We get endless talk about how overfishing drove the squid to rage, how killing its baby made it vengeful, and how man’s hubris will be his undoing. All true, of course, but when you tune in for “giant squid attacks boats,” you don’t want to sit through Environmental Science 101.
Special Mention: The Dialogue
The script is full of clunkers that should be studied in writing classes as examples of how not to create tension. Gems include:
-
“It’s not just a squid… it’s The Beast!”
-
“If you kill her baby, she’ll never stop hunting you.”
-
“I’ve seen calamari, but never like this!”
Every line sounds like it was translated from English into Australian into gibberish and back again.
The Ending: Squid vs. Fireball
The finale has Whip drenching his boat in fuel and lighting it up, turning the squid into the world’s most expensive calamari flambé. The explosion is big, loud, and about as convincing as a high school science project gone nuclear.
Of course, Whip and Kathryn escape in a Coast Guard helicopter, clutching each other while squinting into the middle distance.

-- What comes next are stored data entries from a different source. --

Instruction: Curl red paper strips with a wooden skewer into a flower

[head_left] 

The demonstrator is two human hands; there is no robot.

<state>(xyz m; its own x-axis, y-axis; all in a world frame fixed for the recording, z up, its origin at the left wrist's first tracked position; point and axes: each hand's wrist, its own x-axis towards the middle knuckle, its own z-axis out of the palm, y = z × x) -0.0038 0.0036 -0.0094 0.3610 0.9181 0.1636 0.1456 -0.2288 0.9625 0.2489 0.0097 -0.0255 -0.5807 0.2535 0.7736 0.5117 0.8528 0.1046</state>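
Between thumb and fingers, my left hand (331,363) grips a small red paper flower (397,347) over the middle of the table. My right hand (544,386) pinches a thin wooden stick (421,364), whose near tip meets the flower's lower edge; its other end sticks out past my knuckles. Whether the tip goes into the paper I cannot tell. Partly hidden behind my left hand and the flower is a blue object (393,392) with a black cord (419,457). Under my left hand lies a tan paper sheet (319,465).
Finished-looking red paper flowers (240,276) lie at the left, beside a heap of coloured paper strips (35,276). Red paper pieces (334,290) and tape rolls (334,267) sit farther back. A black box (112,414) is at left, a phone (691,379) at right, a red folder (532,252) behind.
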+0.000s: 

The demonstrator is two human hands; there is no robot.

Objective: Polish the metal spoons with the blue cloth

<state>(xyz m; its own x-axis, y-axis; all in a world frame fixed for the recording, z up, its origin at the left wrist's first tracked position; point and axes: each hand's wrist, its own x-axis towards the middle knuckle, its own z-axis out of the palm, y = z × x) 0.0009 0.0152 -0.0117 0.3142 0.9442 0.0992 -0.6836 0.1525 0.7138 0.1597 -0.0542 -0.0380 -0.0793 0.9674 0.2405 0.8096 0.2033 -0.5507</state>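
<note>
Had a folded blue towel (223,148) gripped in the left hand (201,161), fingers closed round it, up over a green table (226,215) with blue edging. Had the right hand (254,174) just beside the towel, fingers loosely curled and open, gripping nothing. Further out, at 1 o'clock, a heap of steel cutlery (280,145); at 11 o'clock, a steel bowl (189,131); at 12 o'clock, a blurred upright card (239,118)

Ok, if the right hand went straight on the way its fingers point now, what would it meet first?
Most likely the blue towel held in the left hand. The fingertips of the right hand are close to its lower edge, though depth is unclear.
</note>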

It’s the sort of ending that screams, “We ran out of budget—roll credits before the squid rebuilds itself in post-production.”
Final Verdict: Release It Back Into the Ocean
The Beast is a bloated, boring, four-hour calamity that proves even Peter Benchley could only strike gold once. The squid is laughable, the pacing is glacial, and the characters are as shallow as the tide pool they filmed in.
It’s not scary, it’s not thrilling, and it’s definitely not worth sitting through both parts unless you’re trapped on your couch by a giant squid and can’t reach the remote.